Die Kernfrage ist einfach: Leben Sie von Ihrer Arbeitskraft? Der Check ordnet Ihre Situation nach den Kriterien von Finanztip und Verbraucherzentrale ein – ohne Produktwerbung.
Kriterien: Finanztip & Verbraucherzentrale (BU-Bedarf) · Stand: Juli 2026
Unverbindliche Orientierung auf Basis der genannten Quellen – ersetzt keine Rechts-, Steuer- oder Versicherungsberatung und keinen amtlichen Bescheid.
Warum die BU als wichtigste freiwillige Versicherung gilt
Die Arbeitskraft ist für die meisten Menschen das mit Abstand größte Vermögen: Wer mit 30 Jahren 3.000 € netto verdient, erarbeitet bis zur Rente weit über eine Million Euro. Fällt diese Einnahmequelle durch Krankheit weg – häufigste Ursachen sind heute psychische Erkrankungen, gefolgt von Erkrankungen des Bewegungsapparats – ersetzt der Staat nur wenig: Die volle Erwerbsminderungsrente gibt es erst, wenn man in keinem Beruf mehr als drei Stunden täglich arbeiten kann, und sie liegt im Schnitt unter 1.000 € monatlich.
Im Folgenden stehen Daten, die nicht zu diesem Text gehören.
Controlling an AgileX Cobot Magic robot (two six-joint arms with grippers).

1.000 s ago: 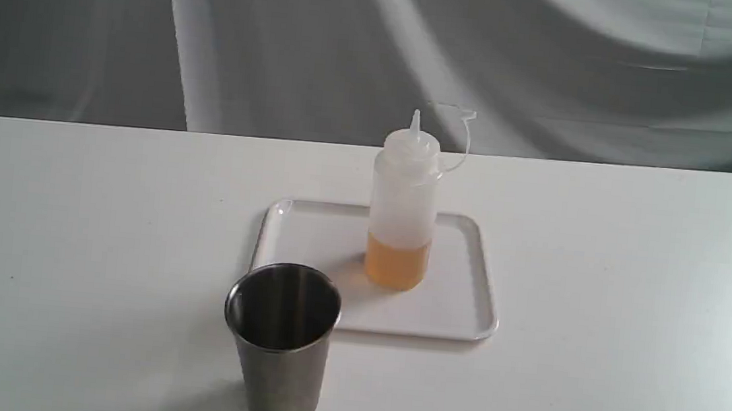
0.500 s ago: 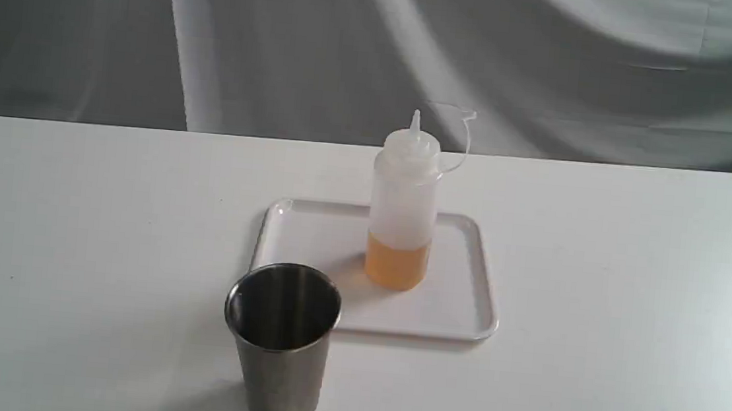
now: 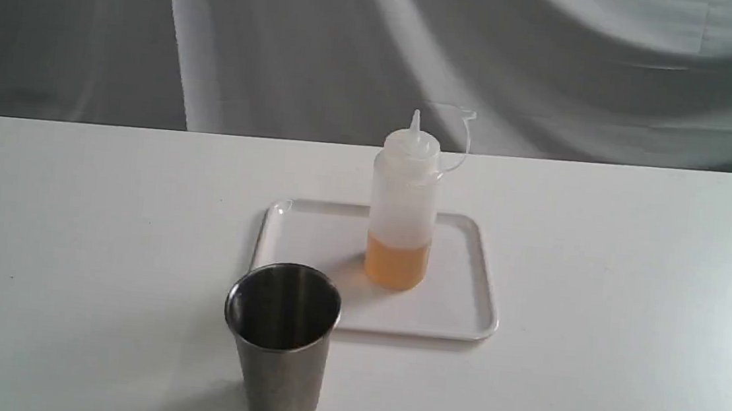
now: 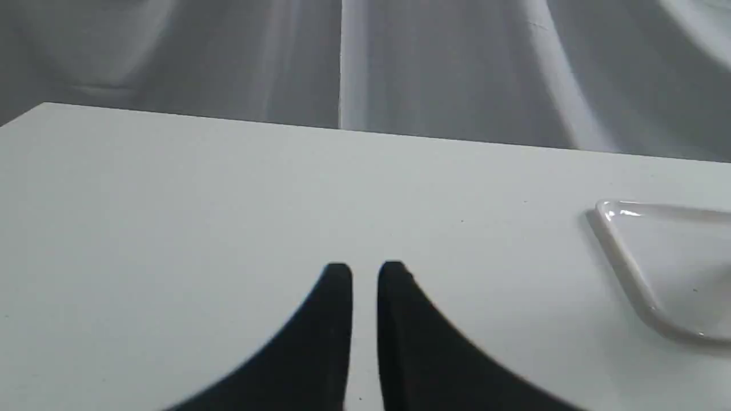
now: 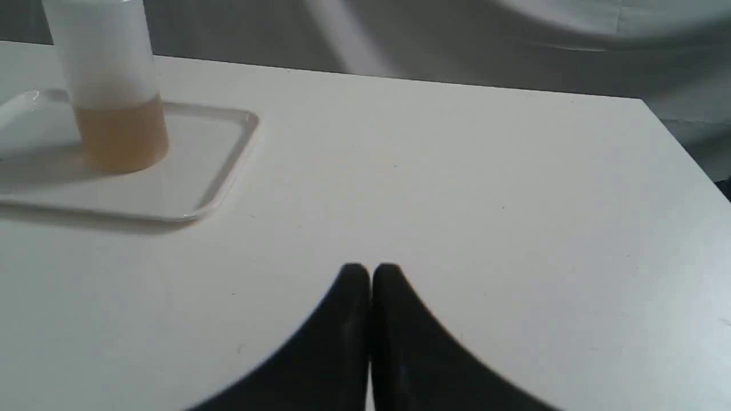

Deshalb stufen Finanztip und die Verbraucherzentralen die BU für alle ein, die vom Einkommen leben, als vorrangig ein – noch vor Hausrat, Handy- oder Zahnzusatzversicherungen. Der Beitrag hängt stark von Beruf, Eintrittsalter und Gesundheit ab; der früheste sinnvolle Zeitpunkt ist oft die Ausbildung oder das Studium. Dieses Tool bewertet nur den Bedarf – die Auswahl eines konkreten Tarifs gehört in eine unabhängige Beratung (Verbraucherzentrale, Versicherungsberater).